The Panel asked Professors Eric Talley and Johan Walden to review the stress test methodology. Professor Talley is a Professor of
Law and the U.C. Berkeley School of Law (Boalt Hall), and Co-Director, the Berkeley Center for Law, Business, and the Economy;
he has been a Visiting Professor of Law at the Harvard Law School
during the 2008–2009 academic year. Professor Walden is a Professor in the Haas Finance Group of the U.C. Berkeley Haas School
of Business. Both are recognized experts in finance, asset pricing,
economic analysis of risk, and economic analysis of law. Their report, ‘‘The Supervisory Capital Assessment Program: An Appraisal’’

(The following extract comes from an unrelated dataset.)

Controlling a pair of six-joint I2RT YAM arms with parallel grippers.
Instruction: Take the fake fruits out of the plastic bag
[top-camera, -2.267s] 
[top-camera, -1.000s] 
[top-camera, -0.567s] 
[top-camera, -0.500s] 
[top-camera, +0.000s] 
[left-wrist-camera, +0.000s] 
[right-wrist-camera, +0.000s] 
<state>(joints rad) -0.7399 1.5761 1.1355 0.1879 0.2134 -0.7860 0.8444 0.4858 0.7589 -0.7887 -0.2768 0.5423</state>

(the Appraisal), dated June 2009, is attached as Annex to Section
One.
The Appraisal contains an overview of the dominant approaches
in the finance literature for measuring risk using statistical models, attempting to understand and situate the approach used by the
Federal Reserve Board. It examines the relative strengths and
weaknesses of each model, as well as the systemic issue of model
uncertainty, resulting from the fact that there is no single consensus approach to measuring financial risk from multiple sources.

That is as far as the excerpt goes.